**YOUR GOAL**
Print the records below exactly, from the line containing "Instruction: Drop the" down to the line containing "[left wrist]", both lines included, and omit every picture.

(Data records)
== Segment start ==
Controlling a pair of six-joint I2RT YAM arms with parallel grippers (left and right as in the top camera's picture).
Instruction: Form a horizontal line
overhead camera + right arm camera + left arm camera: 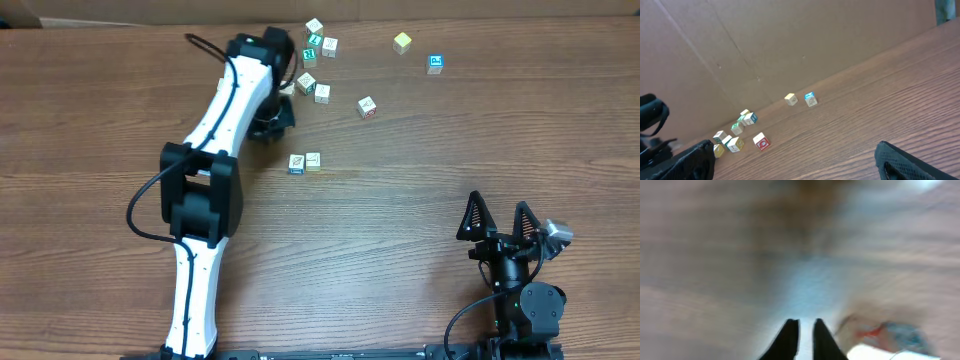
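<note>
No row of four cubes shows. Two pale cubes (304, 162) touch side by side at mid-table, the left one with blue marks. Several loose cubes (314, 60) lie scattered at the back, also visible in the right wrist view (735, 135). A red-marked cube (367, 106) sits apart, and shows in the right wrist view (761, 141). My left gripper (283, 108) is low by the cluster's left edge. Its view is blurred; the fingers (806, 330) are nearly together with nothing between, and a cube with red and blue marks (890, 335) lies to their right. My right gripper (498, 222) is open and empty at the front right.
A yellow cube (402, 42) and a blue-topped cube (435, 64) lie at the back right. A cardboard wall (790, 45) stands behind the table. The left arm (215, 150) stretches diagonally across the left half of the table.
</note>
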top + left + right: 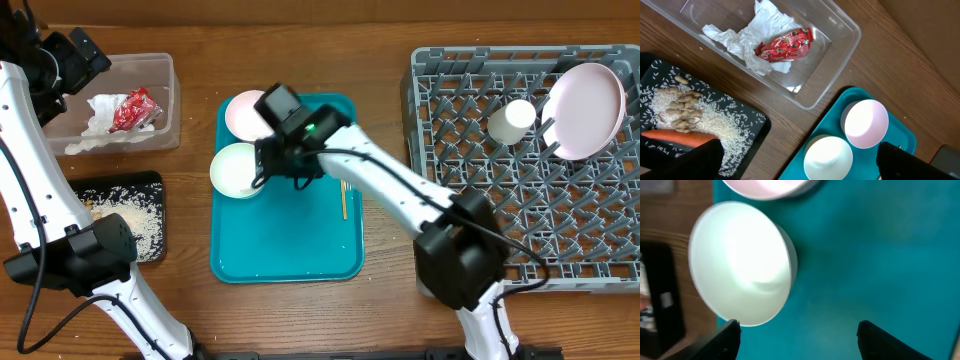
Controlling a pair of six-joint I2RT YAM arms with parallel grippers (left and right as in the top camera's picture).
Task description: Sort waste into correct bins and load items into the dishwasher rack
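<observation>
On the teal tray [300,250] stand a white bowl [234,168] [740,262] and a pinkish bowl [243,112] [865,122], with a thin wooden stick [343,198] lying beside them. My right gripper [283,172] [800,340] hangs open just right of the white bowl, its left finger [725,340] close to the rim and nothing between the jaws. My left gripper [85,60] [800,165] is open and empty above the clear tub [165,100]. The tub holds white napkins [757,35] and a red wrapper [785,45]. The grey rack [480,200] carries a cup [512,120] and a plate [585,108].
The black tray [150,180] [757,125] at the left holds loose rice [725,125], pale food scraps [685,107] and an orange carrot [680,136]. Bare wooden table [385,90] lies between the teal tray and the rack.
</observation>
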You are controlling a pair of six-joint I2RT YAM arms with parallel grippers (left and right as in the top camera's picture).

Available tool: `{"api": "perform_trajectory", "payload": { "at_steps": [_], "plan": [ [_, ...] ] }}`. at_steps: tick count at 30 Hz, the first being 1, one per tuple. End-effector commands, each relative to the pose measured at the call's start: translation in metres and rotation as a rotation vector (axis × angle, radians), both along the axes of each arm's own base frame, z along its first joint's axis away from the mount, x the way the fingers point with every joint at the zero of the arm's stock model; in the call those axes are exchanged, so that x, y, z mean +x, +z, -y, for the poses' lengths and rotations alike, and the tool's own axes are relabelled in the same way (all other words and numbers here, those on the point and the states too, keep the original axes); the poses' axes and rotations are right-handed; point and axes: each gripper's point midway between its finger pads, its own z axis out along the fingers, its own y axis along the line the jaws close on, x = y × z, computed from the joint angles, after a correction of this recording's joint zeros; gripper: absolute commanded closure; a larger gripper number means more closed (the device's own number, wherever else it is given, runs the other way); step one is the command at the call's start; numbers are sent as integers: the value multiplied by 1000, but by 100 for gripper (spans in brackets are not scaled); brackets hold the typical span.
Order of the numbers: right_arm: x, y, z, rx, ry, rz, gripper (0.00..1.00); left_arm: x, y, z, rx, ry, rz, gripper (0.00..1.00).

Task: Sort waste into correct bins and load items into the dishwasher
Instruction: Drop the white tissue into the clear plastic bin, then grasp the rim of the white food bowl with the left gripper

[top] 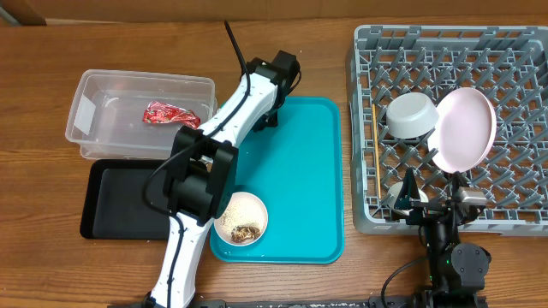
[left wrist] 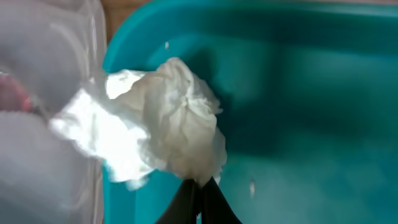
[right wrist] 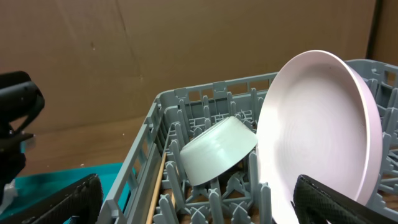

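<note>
Pinched tight in the left gripper (left wrist: 199, 190): the crumpled white tissue (left wrist: 177, 124), soft and creased, at the 11 o'clock corner of the teal tray (left wrist: 298, 112), just beside the clear tub (left wrist: 43, 56); likely bound there, to join the crinkled red wrapper (top: 169, 114); splayed empty at 6 o'clock of the grey peg rack (top: 514, 51), the right gripper (top: 435, 198); propped on edge between pegs, the smooth round plate (top: 465, 128).

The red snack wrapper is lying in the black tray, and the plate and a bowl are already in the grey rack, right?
Not quite: the overhead view shows the red snack wrapper in the clear tub, not the black tray. The plate and bowl are indeed in the grey rack.
</note>
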Motion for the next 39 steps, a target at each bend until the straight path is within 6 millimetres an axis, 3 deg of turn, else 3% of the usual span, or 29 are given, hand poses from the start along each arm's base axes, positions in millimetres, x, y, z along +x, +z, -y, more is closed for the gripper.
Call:
{"api": "perform_trajectory", "payload": {
  "at_steps": [1,5,8,10,13,16,17,20,21,23,28,33,36,39],
  "plan": [
    [0,-2,1,-1,-3,1,0,16,78,18,-153,34,152,96],
    [0,-2,1,-1,-3,1,0,12,150,9,-193,40,270,96],
    [0,-2,1,-1,-3,1,0,3,187,-26,-163,109,333,96],
    [0,-2,1,-1,-3,1,0,-4,195,-52,-138,185,335,96],
    [0,-2,1,-1,-3,1,0,-10,187,-92,-114,284,282,96],
    [0,-2,1,-1,-3,1,0,-16,155,-122,-124,365,184,95],
    [0,-2,1,-1,-3,1,0,-18,148,-127,-133,380,159,86],
    [0,-2,1,-1,-3,1,0,-24,136,-138,-177,390,94,43],
    [0,-2,1,-1,-3,1,0,-25,137,-139,-205,378,81,38],
    [0,-2,1,-1,-3,1,0,-28,147,-139,-245,365,78,38],
    [0,-2,1,-1,-3,1,0,-47,198,-124,-276,298,158,41],
    [0,-2,1,-1,-3,1,0,-86,239,-76,-308,157,197,40],
    [0,-2,1,-1,-3,1,0,-117,241,-42,-303,87,135,40],
    [0,-2,1,-1,-3,1,0,-137,228,-4,-316,6,69,43]
  ]
}}
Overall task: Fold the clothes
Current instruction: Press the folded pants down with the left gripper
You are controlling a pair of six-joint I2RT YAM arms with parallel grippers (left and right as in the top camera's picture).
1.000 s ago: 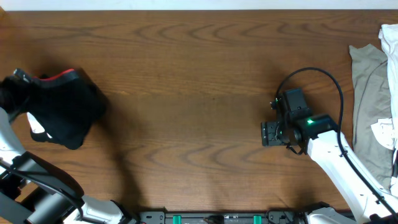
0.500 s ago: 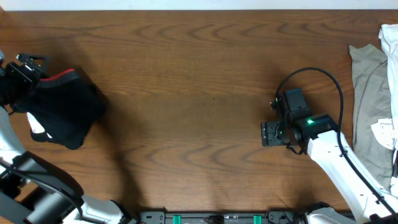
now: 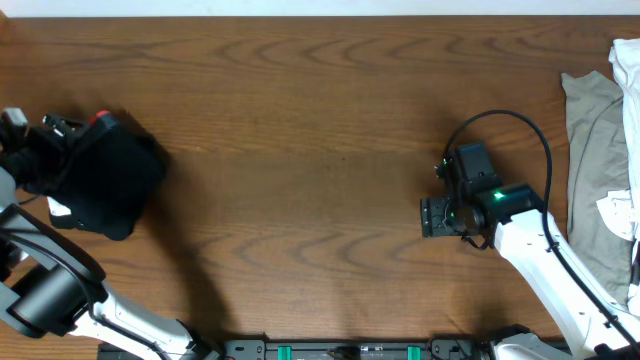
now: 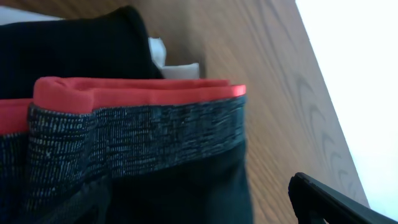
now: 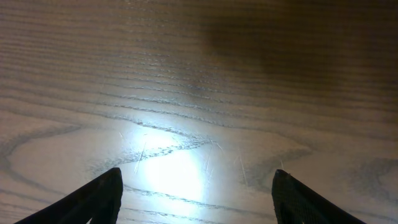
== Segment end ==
**YOUR SOLUTION**
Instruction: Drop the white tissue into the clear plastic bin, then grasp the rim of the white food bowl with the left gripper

[top] 
[left wrist] 

The answer has nothing more to it.